Task objective: Repeat every line from the line containing "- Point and" to the end of the data, exactly. Leave the pictures out.

Material provided:
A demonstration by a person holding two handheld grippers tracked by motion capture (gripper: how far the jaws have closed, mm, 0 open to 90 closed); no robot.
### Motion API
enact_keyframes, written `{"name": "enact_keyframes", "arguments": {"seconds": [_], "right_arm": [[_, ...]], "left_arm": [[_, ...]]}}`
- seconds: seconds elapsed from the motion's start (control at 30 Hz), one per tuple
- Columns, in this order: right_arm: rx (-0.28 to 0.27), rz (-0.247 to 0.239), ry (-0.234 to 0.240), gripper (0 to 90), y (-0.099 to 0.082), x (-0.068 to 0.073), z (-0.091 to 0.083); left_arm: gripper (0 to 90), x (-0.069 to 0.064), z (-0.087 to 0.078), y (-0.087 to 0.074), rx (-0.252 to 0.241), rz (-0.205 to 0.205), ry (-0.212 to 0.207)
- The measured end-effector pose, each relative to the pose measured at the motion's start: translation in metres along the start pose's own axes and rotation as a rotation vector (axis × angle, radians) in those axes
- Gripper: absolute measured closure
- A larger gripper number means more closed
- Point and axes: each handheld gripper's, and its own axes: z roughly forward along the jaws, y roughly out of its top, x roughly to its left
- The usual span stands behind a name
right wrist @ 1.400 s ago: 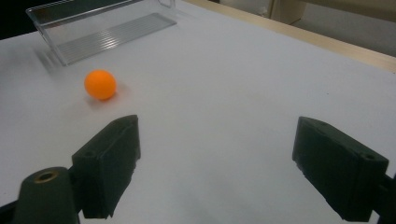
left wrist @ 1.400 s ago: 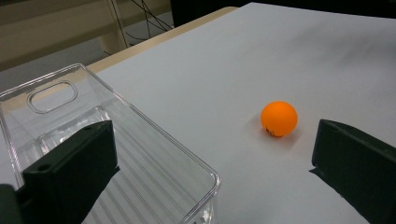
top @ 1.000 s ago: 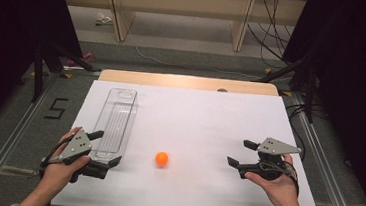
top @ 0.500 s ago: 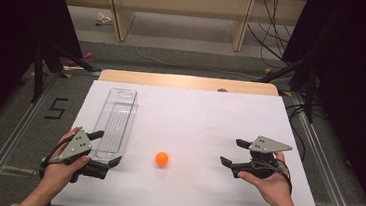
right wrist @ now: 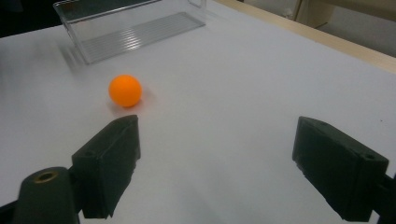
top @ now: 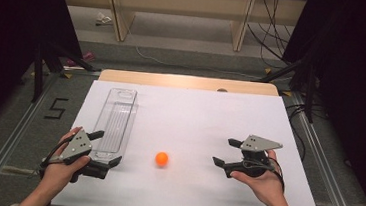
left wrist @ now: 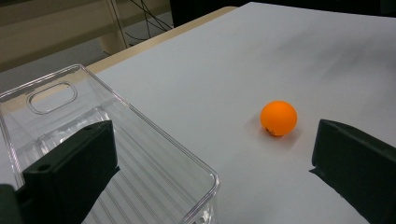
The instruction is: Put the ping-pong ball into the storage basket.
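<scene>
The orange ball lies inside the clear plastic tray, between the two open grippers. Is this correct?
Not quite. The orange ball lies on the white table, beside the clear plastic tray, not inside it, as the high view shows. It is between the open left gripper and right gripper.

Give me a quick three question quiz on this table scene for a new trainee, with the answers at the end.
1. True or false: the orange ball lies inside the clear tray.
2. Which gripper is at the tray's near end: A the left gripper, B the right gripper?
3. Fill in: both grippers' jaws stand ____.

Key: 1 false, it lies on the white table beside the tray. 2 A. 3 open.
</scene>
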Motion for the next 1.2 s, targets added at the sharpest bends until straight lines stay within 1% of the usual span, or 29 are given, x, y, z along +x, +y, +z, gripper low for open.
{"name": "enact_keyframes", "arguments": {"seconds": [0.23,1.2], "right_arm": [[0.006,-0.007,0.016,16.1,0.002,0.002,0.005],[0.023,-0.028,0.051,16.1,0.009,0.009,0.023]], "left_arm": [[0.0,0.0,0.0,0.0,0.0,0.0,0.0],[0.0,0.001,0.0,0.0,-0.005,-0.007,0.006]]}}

Solution to this exercise:
- Point and axes: each handheld gripper's, and its own axes: z roughly forward along the jaws, y roughly out of its top, x roughly to its left
- The usual span stands behind a name
right wrist @ 1.400 s ago: 
left wrist @ 1.400 s ago: 
top @ 1.000 s ago: 
top @ 0.500 s ago: 
right wrist @ now: 
top @ now: 
left wrist @ now: 
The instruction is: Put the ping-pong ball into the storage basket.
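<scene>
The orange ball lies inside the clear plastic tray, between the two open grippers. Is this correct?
Not quite. The orange ball lies on the white table, beside the clear plastic tray, not inside it, as the high view shows. It is between the open left gripper and right gripper.

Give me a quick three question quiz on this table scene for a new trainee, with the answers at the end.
1. True or false: the orange ball lies inside the clear tray.
2. Which gripper is at the tray's near end: A the left gripper, B the right gripper?
3. Fill in: both grippers' jaws stand ____.

Key: 1 false, it lies on the white table beside the tray. 2 A. 3 open.
</scene>
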Motion for the next 1.2 s, targets added at the sharpest bends until straight lines stay within 1% of the usual span, or 29 are given, x, y, z along +x, +y, +z, gripper low for open.
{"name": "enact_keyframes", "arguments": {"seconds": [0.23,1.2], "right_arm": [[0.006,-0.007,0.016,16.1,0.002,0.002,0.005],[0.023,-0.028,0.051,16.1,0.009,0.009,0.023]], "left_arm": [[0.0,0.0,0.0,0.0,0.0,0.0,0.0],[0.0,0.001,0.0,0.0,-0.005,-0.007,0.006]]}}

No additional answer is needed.